▶ The task
Once you have read the listing, retype all of it exactly.

·····

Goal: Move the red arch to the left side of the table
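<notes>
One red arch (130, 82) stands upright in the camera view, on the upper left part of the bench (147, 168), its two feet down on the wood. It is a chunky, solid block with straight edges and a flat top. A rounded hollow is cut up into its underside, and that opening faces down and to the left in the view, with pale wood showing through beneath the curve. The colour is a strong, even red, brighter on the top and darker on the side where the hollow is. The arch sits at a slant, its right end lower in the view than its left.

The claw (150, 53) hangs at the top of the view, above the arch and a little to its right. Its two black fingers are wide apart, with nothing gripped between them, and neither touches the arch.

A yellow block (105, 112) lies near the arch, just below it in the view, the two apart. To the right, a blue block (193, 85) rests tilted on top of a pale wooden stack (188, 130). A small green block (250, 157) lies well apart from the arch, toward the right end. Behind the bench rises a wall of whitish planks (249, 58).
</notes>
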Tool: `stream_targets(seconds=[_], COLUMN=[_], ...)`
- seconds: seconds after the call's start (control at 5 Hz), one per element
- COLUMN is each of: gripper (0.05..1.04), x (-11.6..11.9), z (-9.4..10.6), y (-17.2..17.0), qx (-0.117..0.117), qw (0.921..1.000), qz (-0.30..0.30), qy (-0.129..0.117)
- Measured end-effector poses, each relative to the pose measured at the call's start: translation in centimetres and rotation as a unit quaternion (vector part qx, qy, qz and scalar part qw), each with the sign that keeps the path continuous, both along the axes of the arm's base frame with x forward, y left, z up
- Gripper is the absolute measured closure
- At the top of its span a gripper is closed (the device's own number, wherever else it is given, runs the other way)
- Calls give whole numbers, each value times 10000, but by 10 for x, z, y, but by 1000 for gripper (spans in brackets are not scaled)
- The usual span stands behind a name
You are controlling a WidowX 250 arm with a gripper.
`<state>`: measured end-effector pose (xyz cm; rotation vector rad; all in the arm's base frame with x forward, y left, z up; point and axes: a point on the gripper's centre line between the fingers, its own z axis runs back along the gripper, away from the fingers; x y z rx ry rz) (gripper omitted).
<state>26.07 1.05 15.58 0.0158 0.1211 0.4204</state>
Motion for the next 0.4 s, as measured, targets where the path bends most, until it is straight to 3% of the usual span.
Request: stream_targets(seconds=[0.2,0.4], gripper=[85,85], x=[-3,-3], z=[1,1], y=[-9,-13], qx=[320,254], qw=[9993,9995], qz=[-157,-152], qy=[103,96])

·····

▶ Response to the exercise
Goal: Move the red arch to the left side of the table
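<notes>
One red arch (130, 82) stands upright in the camera view, on the upper left part of the bench (147, 168), its two feet down on the wood. It is a chunky, solid block with straight edges and a flat top. A rounded hollow is cut up into its underside, and that opening faces down and to the left in the view, with pale wood showing through beneath the curve. The colour is a strong, even red, brighter on the top and darker on the side where the hollow is. The arch sits at a slant, its right end lower in the view than its left.

The claw (150, 53) hangs at the top of the view, above the arch and a little to its right. Its two black fingers are wide apart, with nothing gripped between them, and neither touches the arch.

A yellow block (105, 112) lies near the arch, just below it in the view, the two apart. To the right, a blue block (193, 85) rests tilted on top of a pale wooden stack (188, 130). A small green block (250, 157) lies well apart from the arch, toward the right end. Behind the bench rises a wall of whitish planks (249, 58).
</notes>
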Tool: `stream_targets(seconds=[_], COLUMN=[_], ...)`
- seconds: seconds after the call's start (control at 5 Hz), one per element
- COLUMN is each of: gripper (0.05..1.04), x (-11.6..11.9), z (-9.4..10.6), y (-17.2..17.0), qx (-0.117..0.117), qw (0.921..1.000), qz (-0.30..0.30), qy (-0.129..0.117)
- Measured end-effector poses, each relative to the pose measured at the call's start: translation in centimetres and rotation as a unit quaternion (vector part qx, qy, qz and scalar part qw), each with the sign that keeps the path continuous, both along the axes of the arm's base frame with x forward, y left, z up
- Gripper is the absolute measured closure
- At the top of its span a gripper is closed (the device's own number, wherever else it is given, runs the other way)
- Calls give whole numbers, each value times 10000, but by 10 for x, z, y, but by 1000 for gripper (spans in brackets are not scaled)
- The usual span stands behind a name
You are controlling a WidowX 250 arm with a gripper.
`<state>`: measured end-effector pose (xyz cm; rotation vector rad; all in the arm's base frame with x forward, y left, z up; point and axes: a point on the gripper's centre line between the fingers, its own z axis runs back along the gripper, away from the fingers; x y z rx ry rz) (gripper omitted).
<state>26.07 1.05 15.58 0.0158 0.1211 0.4204</state>
Motion for the next 0.4 s, as measured, targets where the path bends most, until it is straight to 3% of the usual span.
Request: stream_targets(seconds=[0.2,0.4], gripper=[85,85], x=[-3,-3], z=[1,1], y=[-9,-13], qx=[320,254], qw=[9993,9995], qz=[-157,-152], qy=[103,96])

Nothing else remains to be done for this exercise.